- [PROBLEM STATEMENT]: Below are records; count the lines that contain "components" and state only that count.

*** DATA Section Begins ***

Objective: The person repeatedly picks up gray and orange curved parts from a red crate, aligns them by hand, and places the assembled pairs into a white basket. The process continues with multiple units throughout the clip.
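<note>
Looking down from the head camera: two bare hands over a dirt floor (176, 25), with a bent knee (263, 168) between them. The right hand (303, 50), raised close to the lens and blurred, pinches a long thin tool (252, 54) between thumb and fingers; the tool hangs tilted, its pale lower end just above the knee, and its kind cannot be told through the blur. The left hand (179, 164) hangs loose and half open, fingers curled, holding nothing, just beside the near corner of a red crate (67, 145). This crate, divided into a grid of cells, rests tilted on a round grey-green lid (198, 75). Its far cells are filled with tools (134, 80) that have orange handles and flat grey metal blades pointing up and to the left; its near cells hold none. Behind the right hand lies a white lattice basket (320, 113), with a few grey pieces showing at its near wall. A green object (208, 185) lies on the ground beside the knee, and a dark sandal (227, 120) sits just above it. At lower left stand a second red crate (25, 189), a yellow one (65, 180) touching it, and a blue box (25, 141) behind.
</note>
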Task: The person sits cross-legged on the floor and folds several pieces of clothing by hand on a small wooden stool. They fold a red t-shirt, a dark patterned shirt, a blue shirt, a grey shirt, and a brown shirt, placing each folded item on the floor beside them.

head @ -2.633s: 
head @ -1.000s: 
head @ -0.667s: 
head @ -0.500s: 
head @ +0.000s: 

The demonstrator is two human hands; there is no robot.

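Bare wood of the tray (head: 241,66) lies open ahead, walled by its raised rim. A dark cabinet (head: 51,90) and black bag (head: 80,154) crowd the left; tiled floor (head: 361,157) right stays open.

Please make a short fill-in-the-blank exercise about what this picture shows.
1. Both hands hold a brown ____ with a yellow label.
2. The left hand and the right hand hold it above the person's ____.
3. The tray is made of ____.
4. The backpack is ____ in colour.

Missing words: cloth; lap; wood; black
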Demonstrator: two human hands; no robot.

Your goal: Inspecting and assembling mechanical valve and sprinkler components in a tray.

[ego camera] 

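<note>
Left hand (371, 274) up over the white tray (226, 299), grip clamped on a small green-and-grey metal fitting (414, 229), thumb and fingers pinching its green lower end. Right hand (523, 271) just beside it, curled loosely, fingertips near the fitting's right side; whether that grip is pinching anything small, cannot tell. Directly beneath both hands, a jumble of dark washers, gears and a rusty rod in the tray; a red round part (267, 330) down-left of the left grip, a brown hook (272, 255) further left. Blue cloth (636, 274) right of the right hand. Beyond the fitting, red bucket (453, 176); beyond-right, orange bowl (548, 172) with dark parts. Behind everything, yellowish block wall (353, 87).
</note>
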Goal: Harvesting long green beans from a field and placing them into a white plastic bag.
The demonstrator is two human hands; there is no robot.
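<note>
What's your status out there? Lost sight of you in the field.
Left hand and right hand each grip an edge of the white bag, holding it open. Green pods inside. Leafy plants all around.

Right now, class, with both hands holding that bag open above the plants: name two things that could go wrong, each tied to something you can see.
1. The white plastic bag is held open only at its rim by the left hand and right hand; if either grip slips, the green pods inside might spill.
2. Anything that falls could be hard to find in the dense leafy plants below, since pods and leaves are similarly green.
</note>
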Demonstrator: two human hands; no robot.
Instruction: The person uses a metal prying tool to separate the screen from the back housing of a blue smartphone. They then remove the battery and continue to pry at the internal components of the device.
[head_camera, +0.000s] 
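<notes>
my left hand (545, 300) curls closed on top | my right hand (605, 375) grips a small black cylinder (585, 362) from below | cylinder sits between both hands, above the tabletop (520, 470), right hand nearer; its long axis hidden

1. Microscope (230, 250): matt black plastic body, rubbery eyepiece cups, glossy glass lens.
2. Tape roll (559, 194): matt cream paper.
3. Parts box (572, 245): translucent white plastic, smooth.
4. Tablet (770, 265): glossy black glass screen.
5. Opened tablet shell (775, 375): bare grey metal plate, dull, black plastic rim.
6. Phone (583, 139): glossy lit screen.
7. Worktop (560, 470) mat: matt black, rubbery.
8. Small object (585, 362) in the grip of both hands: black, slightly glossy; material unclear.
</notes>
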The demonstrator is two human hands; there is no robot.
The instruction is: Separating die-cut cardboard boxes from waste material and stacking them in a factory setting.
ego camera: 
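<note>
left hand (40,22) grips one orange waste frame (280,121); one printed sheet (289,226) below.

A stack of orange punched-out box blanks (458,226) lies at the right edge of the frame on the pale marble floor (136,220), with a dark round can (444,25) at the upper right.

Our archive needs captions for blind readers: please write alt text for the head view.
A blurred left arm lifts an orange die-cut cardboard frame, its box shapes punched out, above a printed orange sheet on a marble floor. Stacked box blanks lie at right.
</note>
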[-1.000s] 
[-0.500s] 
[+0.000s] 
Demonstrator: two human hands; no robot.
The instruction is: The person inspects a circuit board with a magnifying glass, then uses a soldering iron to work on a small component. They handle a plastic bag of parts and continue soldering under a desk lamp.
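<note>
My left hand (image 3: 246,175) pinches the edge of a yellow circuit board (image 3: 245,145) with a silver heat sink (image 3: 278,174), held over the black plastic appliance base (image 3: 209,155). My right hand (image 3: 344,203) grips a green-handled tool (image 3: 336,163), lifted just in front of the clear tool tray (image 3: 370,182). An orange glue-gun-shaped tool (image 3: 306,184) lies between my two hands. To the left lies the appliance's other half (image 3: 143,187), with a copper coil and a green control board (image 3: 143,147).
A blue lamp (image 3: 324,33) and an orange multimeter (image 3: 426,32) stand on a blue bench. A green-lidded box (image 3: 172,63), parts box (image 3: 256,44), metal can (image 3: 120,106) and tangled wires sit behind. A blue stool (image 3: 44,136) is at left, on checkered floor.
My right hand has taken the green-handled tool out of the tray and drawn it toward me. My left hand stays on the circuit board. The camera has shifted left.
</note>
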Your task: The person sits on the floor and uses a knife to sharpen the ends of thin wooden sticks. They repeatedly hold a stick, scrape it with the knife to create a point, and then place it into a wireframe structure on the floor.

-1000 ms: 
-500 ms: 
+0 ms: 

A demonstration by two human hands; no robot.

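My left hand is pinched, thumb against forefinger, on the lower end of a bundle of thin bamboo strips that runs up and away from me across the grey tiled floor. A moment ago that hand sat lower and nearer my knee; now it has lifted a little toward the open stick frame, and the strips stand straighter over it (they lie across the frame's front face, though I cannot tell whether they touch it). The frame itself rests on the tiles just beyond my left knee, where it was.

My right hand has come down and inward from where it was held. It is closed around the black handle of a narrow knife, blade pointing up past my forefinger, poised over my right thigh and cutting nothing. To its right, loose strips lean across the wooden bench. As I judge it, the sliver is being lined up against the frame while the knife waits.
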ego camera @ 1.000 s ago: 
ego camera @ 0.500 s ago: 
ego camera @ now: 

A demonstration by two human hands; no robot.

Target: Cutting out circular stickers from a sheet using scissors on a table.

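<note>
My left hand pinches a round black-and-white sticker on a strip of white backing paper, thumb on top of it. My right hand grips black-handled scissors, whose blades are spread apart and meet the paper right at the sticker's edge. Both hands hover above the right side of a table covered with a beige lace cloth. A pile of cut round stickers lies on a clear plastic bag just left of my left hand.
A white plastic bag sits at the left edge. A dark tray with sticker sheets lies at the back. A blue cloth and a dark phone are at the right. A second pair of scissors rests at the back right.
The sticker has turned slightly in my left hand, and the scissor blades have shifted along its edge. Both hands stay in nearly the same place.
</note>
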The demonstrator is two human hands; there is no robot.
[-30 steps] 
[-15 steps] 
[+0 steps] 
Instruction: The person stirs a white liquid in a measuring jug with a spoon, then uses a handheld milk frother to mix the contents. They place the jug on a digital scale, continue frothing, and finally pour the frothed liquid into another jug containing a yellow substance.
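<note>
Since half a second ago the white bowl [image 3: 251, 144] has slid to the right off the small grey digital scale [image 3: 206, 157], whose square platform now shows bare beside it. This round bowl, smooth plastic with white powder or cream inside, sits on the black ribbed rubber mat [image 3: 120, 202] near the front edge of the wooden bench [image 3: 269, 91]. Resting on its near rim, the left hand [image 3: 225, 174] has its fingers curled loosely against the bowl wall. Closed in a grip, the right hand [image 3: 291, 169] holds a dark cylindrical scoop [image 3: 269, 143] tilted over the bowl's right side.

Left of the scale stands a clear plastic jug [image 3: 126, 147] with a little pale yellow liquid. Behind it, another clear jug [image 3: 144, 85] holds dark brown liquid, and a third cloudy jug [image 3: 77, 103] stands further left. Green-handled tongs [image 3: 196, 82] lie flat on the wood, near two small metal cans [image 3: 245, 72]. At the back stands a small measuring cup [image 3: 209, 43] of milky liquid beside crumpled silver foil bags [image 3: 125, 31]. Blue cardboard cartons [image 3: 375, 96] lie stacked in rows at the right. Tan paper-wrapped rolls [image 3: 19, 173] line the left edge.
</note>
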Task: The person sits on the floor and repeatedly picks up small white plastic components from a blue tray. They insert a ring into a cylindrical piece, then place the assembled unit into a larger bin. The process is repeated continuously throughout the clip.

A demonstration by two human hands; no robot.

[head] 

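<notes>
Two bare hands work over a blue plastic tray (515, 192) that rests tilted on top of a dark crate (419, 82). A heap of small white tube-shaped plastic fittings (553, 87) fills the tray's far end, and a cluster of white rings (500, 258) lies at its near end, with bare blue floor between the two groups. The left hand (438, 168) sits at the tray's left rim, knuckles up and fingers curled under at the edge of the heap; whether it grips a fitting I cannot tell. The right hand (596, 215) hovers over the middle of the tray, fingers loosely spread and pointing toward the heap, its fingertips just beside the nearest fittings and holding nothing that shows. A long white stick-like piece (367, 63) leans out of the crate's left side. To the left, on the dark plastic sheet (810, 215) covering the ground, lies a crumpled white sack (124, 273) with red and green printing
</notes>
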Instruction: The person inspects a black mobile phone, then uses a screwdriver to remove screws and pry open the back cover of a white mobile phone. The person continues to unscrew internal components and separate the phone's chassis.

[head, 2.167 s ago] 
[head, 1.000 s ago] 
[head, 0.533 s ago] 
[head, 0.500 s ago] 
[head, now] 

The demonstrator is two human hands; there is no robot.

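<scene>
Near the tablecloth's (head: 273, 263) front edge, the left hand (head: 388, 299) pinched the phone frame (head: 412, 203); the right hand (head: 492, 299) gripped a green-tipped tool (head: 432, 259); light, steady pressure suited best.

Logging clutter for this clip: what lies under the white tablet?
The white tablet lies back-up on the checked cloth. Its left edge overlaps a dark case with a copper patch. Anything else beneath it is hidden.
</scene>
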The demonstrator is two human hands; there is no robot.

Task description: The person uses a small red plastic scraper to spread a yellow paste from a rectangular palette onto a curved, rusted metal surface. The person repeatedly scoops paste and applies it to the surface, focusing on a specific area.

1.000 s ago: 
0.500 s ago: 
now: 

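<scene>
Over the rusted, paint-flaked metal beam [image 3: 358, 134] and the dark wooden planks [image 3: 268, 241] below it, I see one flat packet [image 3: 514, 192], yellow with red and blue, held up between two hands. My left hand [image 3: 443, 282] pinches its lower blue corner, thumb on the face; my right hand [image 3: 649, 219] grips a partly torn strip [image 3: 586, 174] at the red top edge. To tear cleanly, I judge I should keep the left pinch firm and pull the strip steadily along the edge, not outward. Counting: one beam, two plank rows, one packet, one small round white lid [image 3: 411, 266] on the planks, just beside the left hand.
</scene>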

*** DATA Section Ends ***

- [ANSWER BOX]: 4